» **Task goal**:
Set out exactly every line of the entries below, starting at the line that holds "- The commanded" and stopping after the line that holds "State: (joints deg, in".

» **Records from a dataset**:
:::

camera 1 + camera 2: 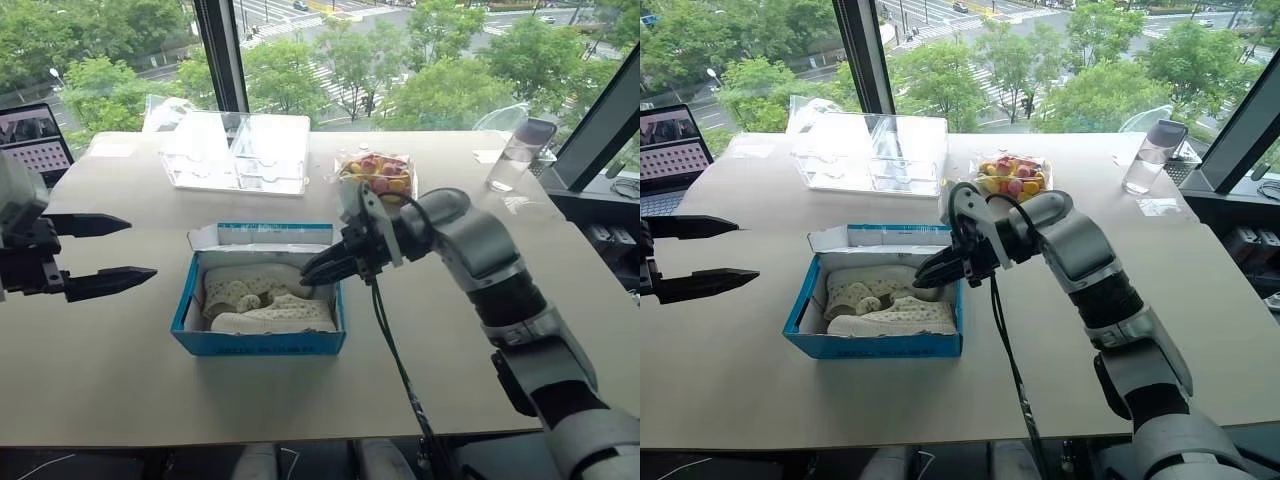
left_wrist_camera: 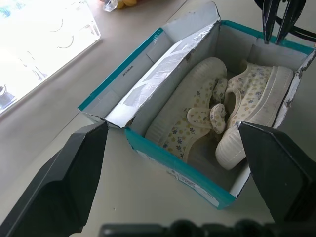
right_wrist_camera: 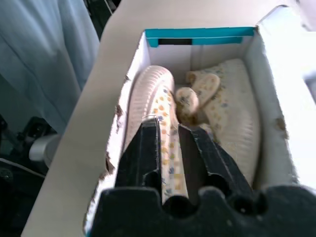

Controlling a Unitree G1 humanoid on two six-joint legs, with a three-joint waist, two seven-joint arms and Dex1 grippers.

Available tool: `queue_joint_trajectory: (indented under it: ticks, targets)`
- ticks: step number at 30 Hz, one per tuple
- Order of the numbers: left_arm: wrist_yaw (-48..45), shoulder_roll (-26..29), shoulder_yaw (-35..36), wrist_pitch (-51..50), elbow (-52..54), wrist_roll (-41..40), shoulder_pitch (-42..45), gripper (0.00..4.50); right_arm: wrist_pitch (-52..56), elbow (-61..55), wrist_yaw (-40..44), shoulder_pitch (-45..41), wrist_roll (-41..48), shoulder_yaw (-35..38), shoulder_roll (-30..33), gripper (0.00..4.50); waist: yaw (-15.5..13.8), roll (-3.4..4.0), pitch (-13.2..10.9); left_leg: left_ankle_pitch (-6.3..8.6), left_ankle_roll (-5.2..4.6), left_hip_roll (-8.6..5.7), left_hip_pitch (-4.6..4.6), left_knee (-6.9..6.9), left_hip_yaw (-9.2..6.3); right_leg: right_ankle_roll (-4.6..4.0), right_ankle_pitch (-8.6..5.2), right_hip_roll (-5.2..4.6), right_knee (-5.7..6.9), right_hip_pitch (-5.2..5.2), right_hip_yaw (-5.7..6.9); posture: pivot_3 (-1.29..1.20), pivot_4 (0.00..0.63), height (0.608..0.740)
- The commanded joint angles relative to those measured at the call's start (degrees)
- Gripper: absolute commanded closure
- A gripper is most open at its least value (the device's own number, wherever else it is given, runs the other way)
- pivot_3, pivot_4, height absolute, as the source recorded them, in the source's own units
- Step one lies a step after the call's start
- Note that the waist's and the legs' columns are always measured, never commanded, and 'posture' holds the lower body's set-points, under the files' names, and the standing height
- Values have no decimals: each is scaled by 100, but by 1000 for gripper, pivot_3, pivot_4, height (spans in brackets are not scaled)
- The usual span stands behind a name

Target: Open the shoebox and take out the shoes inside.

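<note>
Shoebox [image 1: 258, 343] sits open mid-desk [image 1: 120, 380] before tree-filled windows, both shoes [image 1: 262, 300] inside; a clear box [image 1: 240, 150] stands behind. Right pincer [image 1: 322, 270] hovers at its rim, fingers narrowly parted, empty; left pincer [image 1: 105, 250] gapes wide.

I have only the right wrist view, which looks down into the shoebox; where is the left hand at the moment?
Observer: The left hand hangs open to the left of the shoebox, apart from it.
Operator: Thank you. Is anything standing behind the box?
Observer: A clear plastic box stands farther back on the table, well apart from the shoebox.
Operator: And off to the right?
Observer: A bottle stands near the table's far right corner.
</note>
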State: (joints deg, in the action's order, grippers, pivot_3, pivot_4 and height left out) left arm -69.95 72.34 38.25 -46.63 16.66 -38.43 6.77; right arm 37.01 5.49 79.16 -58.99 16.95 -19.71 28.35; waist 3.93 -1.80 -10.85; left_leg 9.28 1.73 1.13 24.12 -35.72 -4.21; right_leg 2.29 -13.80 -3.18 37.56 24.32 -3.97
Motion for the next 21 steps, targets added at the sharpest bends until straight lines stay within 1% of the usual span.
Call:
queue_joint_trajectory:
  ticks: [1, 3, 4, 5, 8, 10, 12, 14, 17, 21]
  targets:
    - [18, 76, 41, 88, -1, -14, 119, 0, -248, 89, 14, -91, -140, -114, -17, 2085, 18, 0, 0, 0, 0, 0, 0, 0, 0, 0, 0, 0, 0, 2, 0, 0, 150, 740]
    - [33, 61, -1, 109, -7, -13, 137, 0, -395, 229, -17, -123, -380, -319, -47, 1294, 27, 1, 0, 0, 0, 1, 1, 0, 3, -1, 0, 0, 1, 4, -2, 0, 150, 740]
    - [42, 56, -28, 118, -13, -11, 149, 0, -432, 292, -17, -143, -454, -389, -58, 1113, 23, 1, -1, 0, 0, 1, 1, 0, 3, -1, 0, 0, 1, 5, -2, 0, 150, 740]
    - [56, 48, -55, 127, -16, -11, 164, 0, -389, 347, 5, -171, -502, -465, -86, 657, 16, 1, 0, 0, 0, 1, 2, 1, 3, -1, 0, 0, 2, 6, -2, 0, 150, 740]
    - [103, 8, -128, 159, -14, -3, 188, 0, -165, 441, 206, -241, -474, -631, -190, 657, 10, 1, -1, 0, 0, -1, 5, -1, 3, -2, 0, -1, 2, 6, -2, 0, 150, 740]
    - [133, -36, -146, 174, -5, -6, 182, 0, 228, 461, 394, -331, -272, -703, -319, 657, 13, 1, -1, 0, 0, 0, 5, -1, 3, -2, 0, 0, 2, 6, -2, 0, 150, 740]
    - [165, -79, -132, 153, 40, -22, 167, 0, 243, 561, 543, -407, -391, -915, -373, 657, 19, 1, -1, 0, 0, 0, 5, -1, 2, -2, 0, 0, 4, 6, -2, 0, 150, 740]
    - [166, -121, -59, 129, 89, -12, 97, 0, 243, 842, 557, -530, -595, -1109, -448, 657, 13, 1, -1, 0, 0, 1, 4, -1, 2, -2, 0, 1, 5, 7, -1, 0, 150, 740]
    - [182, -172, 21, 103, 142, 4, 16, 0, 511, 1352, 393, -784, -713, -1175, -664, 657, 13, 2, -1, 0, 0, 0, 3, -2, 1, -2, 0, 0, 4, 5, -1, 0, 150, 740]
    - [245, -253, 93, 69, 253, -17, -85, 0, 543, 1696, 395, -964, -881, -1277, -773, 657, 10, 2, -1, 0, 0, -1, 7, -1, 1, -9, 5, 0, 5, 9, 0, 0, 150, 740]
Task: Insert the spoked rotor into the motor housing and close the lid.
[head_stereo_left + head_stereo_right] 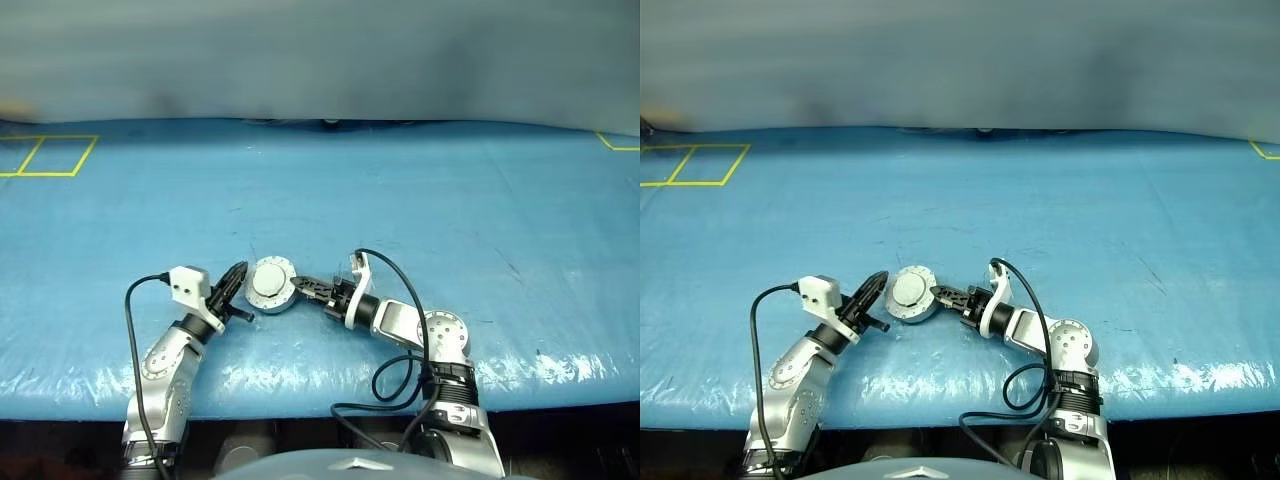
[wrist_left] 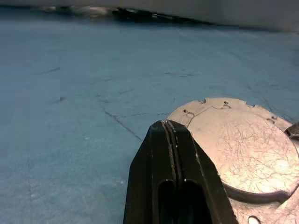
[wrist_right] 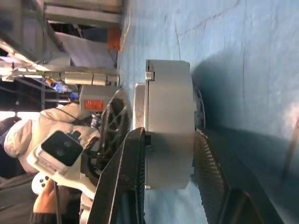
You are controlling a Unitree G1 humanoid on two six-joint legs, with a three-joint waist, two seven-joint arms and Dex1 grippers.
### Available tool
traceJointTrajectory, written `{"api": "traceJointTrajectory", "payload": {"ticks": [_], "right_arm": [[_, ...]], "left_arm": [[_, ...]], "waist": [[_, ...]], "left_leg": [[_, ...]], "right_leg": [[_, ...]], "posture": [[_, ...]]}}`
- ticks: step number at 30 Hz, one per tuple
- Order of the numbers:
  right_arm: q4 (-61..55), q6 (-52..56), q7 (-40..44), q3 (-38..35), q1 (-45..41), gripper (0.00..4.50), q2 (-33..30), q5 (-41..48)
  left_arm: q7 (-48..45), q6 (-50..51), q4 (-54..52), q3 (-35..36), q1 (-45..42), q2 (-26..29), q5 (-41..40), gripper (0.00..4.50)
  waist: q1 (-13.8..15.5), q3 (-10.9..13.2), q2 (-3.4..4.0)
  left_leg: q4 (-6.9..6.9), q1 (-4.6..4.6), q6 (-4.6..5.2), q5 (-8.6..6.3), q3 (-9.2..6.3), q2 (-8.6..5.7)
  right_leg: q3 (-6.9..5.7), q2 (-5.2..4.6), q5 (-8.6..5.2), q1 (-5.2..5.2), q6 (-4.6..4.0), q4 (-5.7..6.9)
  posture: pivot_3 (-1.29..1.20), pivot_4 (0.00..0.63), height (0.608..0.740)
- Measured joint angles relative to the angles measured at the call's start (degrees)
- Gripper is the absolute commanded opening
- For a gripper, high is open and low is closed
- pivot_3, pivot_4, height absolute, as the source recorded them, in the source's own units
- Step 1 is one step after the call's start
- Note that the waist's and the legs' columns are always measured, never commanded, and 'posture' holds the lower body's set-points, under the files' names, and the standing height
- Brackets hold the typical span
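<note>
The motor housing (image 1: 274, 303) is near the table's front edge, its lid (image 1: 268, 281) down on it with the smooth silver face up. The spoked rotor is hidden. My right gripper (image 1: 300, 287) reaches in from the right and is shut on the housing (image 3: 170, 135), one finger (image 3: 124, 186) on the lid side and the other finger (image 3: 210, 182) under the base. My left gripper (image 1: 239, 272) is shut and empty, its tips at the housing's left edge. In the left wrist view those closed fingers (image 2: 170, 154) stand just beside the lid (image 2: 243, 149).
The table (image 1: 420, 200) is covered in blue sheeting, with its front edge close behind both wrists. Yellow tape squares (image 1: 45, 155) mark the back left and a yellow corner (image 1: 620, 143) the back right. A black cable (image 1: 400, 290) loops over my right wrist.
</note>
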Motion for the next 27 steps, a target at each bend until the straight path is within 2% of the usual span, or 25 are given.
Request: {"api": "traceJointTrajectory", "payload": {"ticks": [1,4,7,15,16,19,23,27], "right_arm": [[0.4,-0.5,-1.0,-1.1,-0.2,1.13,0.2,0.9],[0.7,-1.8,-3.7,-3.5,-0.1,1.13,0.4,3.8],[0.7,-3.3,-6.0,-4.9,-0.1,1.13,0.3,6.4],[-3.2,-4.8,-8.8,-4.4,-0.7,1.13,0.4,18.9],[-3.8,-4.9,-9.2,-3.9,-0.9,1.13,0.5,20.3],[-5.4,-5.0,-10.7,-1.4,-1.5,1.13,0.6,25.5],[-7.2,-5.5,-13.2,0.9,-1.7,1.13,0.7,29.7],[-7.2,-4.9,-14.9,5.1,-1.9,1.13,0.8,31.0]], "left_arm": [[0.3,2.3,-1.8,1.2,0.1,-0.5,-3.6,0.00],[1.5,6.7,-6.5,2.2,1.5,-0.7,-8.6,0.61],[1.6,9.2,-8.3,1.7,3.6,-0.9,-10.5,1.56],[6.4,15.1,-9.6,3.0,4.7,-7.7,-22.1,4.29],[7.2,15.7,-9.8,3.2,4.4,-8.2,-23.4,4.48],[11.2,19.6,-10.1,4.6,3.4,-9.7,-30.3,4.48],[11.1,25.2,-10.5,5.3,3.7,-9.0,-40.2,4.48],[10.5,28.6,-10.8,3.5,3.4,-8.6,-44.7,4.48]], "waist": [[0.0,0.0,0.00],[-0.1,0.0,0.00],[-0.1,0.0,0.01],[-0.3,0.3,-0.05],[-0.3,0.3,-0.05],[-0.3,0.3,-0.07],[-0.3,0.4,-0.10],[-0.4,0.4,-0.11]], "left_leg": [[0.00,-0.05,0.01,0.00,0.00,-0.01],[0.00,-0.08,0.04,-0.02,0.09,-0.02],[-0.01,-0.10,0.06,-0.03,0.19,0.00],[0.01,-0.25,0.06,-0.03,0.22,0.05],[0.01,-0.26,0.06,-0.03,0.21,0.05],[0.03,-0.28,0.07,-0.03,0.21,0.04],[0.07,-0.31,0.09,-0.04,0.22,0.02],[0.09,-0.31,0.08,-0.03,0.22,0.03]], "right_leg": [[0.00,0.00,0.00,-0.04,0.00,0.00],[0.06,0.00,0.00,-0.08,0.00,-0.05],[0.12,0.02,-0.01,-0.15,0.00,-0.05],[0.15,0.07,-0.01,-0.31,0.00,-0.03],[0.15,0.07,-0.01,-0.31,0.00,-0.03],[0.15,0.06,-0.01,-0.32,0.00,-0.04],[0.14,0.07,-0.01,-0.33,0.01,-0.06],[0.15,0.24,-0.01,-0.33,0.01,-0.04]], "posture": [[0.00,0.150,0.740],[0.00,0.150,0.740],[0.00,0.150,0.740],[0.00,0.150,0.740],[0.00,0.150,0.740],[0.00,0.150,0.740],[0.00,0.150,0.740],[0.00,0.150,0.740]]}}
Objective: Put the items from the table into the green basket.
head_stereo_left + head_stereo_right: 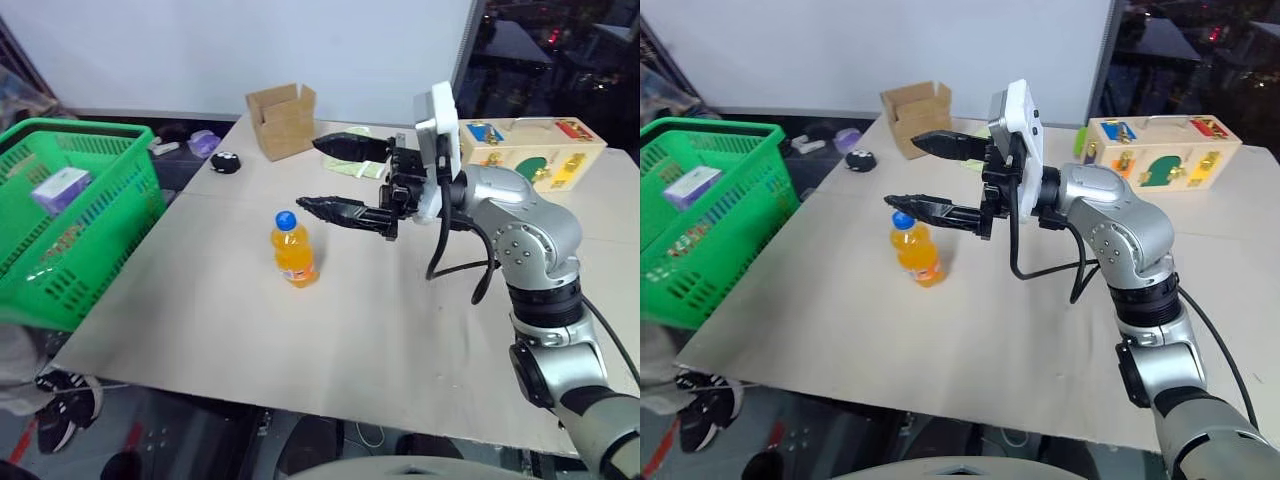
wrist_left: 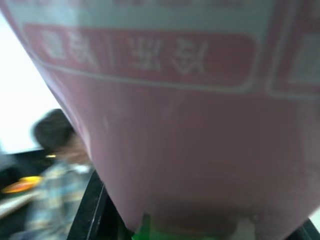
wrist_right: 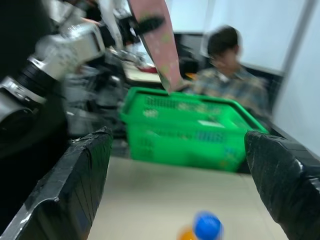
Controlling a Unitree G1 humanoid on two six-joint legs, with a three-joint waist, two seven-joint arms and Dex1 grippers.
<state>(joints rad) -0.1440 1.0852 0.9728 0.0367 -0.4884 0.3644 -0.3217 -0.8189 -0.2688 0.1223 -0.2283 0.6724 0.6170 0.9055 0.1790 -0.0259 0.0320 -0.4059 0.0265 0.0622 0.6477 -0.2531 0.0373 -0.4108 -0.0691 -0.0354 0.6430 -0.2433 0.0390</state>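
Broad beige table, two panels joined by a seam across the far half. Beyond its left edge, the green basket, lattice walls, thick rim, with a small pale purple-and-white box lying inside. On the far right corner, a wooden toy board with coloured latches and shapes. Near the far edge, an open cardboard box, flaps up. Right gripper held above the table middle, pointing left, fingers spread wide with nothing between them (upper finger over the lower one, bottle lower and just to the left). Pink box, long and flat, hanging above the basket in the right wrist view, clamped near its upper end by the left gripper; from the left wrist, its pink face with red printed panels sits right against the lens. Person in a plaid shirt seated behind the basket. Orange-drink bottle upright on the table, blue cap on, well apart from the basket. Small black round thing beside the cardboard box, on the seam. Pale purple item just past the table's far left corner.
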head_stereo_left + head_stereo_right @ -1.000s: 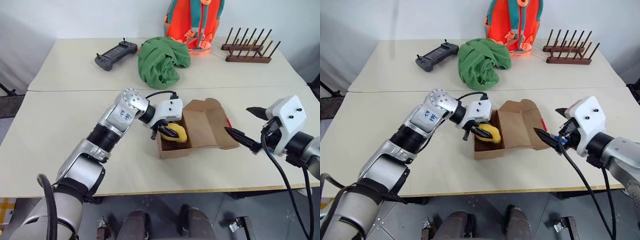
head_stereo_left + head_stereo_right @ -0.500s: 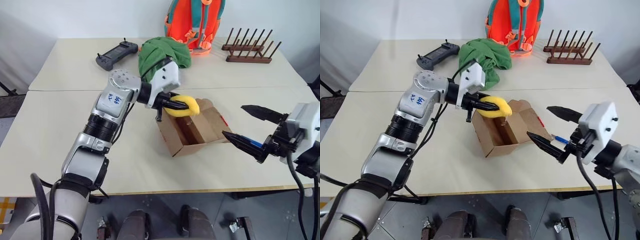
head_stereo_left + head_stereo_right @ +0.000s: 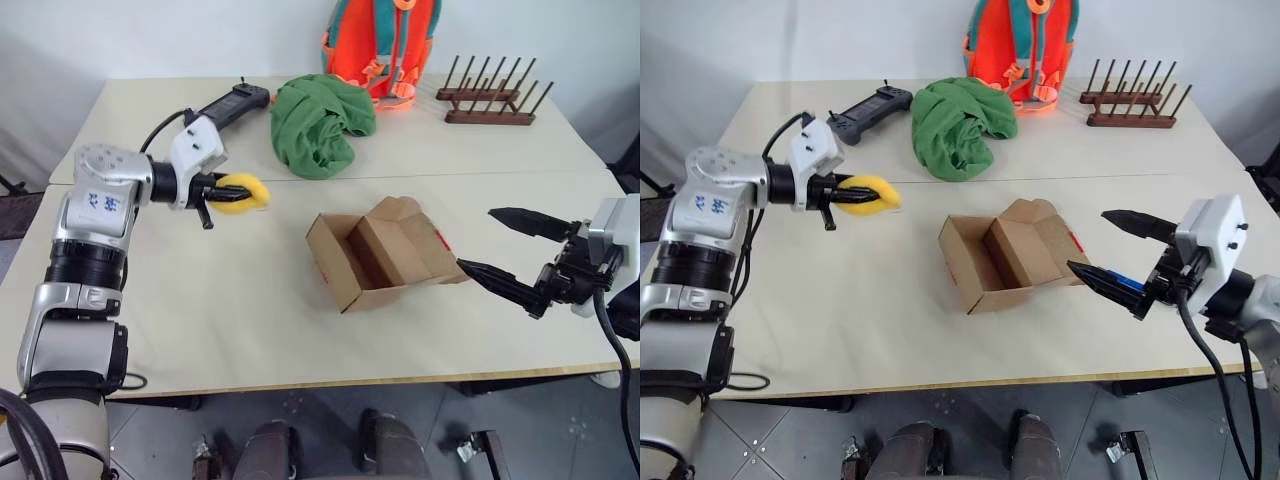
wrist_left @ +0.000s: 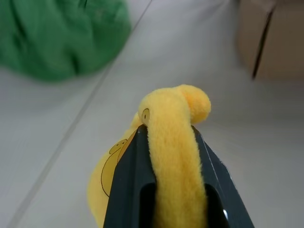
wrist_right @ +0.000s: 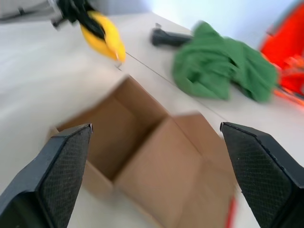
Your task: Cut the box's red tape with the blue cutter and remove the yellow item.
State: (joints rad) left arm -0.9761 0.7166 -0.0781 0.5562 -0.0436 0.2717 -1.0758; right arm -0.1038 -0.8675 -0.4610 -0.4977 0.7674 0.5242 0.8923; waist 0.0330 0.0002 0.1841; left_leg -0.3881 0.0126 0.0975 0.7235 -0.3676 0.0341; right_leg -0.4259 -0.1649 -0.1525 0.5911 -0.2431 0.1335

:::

» **Answer area**:
- The commanded joint angles relative to those measured at the call's start (degrees)
- Gripper: absolute commanded closure
- A gripper is most open at its least value (the device's own number, wherever else it is given, runs the other way)
- pivot_3, pivot_4, height absolute, as the source recorded them, in the source's own units
- Step one lies a step after the call's start
- Note that the waist's and the legs' columns are always measured, never commanded, and 'posture' holds the lower body's set-points, under the files' names, and the standing height
- Values have no decimals: each is scaled by 100, but by 1000 for gripper, pivot_3, pivot_4, height (spans in brackets are not scaled)
- The usual span stands behind a name

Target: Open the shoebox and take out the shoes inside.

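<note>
Shoebox [image 1: 258, 343] sits open mid-desk [image 1: 120, 380] before tree-filled windows, both shoes [image 1: 262, 300] inside; a clear box [image 1: 240, 150] stands behind. Right pincer [image 1: 322, 270] hovers at its rim, fingers narrowly parted, empty; left pincer [image 1: 105, 250] gapes wide.

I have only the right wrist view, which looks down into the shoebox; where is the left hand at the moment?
Observer: The left hand hangs open to the left of the shoebox, apart from it.
Operator: Thank you. Is anything standing behind the box?
Observer: A clear plastic box stands farther back on the table, well apart from the shoebox.
Operator: And off to the right?
Observer: A bottle stands near the table's far right corner.
</note>
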State: (joints deg, in the action's order, grippers, pivot_3, pivot_4 and height left out) left arm -69.95 72.34 38.25 -46.63 16.66 -38.43 6.77; right arm 37.01 5.49 79.16 -58.99 16.95 -19.71 28.35; waist 3.93 -1.80 -10.85; left_leg 9.28 1.73 1.13 24.12 -35.72 -4.21; right_leg 2.29 -13.80 -3.18 37.56 24.32 -3.97

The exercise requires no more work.